CSS3 Smashing Magazine Logo
CSS3 Smashing Magazine Logo [ preview | download ]
“The Smashing Magazine logo using CSS3 and a little Javascript to replace the “G” in “Smashing” with a “C”" Designed by Niko de Luna from The Philippines.
CSS3 Expert Cook
CSS3 Expert Cook [ preview | download ]
“Simple as it may seem this template relies heavily on css3 for animations, transformations and gradients it uses all sorts of selectors and different css3 effects to achieve the design you see.” Designed by Andrei Oprea from Romania.
CSS3 Visoki Decani Temple
CSS3 Visoki Decani Temple [ preview | download ]
“CSS3 web design showcase dedicated to Serbian Orthodox monastery Visoki Decani.” Designed by Milos Zekovic from Serbia.
CSS3 Pseudo 3D Radial Buttons
CSS3 Pseudo 3D Radial Buttons [ preview | download ]
“Easy to use 3D Radial Buttons.” Designed by Denis Arkhipov from Russia.
CSS3 Moving Stick Figure
CSS3 Moving Stick Figure [ preview | download ]
“Use CSS 3 border-radius and animation to create a stick figure and add moving control using jQuery.” Designed by Jeffri Hong from Indonesia.
CSS3 Image-less Warp Shadows
CSS3 Image-less Warp Shadows [ preview | download ]
“A simple CSS3 technique to apply warped shadows to elements.” Designed by Tyler Dawson from USA.
CSS3 Rabbit
CSS3 Rabbit [ preview | download ]
“Just playing with CSS3 properties (and rabbits).” Designed by Fabien Vauthey
CSS3 – The future is here
CSS3 – The future is here [ preview | download ]
“My wish was to create design that shows the full concept, presenting the different capabilities and aspects of CSS3. Probably the design would seem familiar to you and that’s it because I used the vision of the template published at your website.
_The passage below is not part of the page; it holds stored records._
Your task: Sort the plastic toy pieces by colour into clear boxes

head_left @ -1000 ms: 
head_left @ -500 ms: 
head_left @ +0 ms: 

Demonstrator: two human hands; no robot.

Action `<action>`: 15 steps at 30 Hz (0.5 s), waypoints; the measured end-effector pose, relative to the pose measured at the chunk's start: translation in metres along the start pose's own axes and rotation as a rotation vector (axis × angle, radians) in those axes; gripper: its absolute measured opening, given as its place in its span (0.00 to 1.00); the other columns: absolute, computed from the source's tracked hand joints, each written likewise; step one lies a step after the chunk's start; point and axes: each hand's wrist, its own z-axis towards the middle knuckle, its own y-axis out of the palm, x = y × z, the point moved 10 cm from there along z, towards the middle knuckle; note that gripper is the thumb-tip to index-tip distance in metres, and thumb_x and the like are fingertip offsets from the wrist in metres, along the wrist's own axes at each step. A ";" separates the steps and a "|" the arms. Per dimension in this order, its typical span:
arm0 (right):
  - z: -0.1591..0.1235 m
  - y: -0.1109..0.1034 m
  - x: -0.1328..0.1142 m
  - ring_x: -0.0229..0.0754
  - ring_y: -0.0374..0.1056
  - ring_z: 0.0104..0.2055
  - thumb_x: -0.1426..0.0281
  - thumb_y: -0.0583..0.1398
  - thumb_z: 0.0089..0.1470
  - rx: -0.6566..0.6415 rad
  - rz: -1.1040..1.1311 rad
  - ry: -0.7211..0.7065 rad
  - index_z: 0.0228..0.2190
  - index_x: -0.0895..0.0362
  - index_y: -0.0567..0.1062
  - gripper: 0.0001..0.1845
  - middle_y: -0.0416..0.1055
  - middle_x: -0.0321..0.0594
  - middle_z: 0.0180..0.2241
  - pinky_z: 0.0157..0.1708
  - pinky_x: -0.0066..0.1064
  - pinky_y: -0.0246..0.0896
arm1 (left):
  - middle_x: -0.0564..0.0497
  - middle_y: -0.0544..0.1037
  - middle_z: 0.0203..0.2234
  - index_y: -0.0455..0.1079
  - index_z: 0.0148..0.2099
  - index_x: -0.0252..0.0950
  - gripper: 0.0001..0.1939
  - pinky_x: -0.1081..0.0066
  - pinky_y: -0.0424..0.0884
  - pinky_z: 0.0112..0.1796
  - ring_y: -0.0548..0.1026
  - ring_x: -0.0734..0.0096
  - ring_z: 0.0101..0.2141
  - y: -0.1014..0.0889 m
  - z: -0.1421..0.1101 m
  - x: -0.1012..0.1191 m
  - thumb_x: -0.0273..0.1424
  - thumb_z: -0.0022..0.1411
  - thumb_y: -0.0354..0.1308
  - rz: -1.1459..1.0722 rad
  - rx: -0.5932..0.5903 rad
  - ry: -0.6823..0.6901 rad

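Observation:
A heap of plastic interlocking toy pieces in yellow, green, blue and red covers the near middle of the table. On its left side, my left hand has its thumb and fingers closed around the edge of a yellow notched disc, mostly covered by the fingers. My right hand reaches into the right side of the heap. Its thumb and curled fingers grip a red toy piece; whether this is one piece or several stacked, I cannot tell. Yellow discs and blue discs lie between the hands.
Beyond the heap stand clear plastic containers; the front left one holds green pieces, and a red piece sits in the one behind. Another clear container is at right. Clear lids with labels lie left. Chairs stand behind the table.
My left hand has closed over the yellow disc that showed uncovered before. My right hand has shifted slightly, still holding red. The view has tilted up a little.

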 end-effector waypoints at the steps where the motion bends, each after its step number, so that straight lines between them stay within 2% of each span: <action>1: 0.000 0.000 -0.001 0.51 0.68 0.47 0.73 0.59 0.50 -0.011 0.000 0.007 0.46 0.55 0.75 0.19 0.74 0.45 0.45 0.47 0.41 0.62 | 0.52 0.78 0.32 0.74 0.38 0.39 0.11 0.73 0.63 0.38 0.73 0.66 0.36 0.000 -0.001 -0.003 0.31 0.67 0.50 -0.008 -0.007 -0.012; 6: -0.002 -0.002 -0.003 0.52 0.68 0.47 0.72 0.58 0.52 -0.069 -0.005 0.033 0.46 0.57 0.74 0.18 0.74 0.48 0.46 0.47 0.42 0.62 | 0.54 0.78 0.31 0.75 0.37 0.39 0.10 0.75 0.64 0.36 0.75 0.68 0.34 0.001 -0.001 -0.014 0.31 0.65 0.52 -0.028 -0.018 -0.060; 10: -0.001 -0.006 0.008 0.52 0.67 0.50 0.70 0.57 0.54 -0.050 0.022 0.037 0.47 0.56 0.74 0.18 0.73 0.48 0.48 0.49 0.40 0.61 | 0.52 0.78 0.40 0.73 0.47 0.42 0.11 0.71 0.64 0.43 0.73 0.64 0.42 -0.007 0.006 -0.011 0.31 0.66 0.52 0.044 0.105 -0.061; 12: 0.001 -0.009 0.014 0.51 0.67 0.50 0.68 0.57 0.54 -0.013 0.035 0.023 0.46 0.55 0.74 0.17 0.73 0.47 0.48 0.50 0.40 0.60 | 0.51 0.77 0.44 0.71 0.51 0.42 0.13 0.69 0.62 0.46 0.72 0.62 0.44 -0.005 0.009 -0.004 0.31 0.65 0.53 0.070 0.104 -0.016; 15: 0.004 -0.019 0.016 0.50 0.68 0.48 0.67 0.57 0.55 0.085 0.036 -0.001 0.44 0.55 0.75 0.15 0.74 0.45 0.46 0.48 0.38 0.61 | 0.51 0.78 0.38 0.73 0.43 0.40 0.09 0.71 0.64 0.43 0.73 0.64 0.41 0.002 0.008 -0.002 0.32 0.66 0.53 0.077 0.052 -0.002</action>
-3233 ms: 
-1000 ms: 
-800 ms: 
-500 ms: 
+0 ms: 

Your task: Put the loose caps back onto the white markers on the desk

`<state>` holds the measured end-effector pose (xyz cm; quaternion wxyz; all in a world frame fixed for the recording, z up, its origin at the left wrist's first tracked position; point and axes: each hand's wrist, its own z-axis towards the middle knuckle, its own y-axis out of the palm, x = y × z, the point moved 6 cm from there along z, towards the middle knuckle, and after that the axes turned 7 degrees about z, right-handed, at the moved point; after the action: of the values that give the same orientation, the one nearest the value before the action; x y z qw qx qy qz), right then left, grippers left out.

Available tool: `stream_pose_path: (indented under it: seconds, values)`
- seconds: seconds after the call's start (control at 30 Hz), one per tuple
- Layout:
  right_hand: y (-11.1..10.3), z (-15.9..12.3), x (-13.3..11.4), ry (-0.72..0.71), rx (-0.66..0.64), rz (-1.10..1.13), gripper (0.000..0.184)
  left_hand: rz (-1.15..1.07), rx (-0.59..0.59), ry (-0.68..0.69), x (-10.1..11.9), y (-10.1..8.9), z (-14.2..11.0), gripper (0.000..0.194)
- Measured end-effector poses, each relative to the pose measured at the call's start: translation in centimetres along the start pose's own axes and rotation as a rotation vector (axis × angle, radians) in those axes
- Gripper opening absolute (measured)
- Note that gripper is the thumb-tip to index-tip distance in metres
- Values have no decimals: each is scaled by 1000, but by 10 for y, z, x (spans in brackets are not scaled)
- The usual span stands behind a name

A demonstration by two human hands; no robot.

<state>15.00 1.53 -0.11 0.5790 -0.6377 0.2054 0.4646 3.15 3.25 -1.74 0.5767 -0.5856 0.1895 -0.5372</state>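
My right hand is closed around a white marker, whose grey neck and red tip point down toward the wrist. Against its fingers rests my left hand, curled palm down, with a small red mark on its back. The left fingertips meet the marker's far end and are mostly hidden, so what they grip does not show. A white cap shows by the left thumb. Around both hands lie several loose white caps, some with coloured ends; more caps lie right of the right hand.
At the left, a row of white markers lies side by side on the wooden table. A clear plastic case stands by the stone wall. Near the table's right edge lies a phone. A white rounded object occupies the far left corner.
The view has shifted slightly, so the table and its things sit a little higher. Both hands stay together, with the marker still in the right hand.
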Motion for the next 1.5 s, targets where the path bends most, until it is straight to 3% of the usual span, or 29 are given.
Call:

I considered that design as extremely appropriate for the case because it’s functional and catches the eye of the user. Honestly, I didn’t have time to think of my own design but I think that I accomplished my mission to show designers and developers what they can do with little more effort and that’s how I even learned some new stuff. I hope that my design will make others reconsider the usability of the browser they use and motivate them to do some action and step forward.” Designed by Antonio Stoilkov from Bulgaria.
CSS3 Rainbow Template
CSS3 Rainbow Template [ preview | download ]
“Web template design with sky and rainbow theme.” Designed by Anggun Pribadi from Indonesia.
CSS3 Totally Fresh
CSS3 Totally Fresh [ preview | download ]
“Totally Fresh is a fun project created not only to display the capabilities of CSS3, but to show an exciting design that pops off the 2-dimensional canvas that is cleanly and properly marked up. I tend to design simple, typographic pieces, but I wanted this design to feel “fresh.” The design, therefore, resembles a car air freshener. It reflects a tangible print piece in a 3-dimensional space.” Designed by Chris Nager from USA.
Further entries
Here is a brief overview of further entries submitted to the contest.
- CSS3 Nav-Trick [ preview | download ]
“Here is a simple method of letting visitors know which page they are on using simple CSS to move the List Items of a navigation menu to the right. I added a fancy arrow to enhance the effect. By giving each page a unique ID in the body tags and each list Item a unique class, when your browser sees the ID for the body, the matching class for the List Item will use the CSS. The fancy Arrow will be used as long as it is in the same directory as the html files. The CSS for the List Item position “Inside” will cause the List Item to move to the right which will visually show the visitor which page they are on. I used this method on the following website, the client was thrilled.” Designed by Greg Spence. - CSS3 Cant Skate Dont Care [ preview | download ]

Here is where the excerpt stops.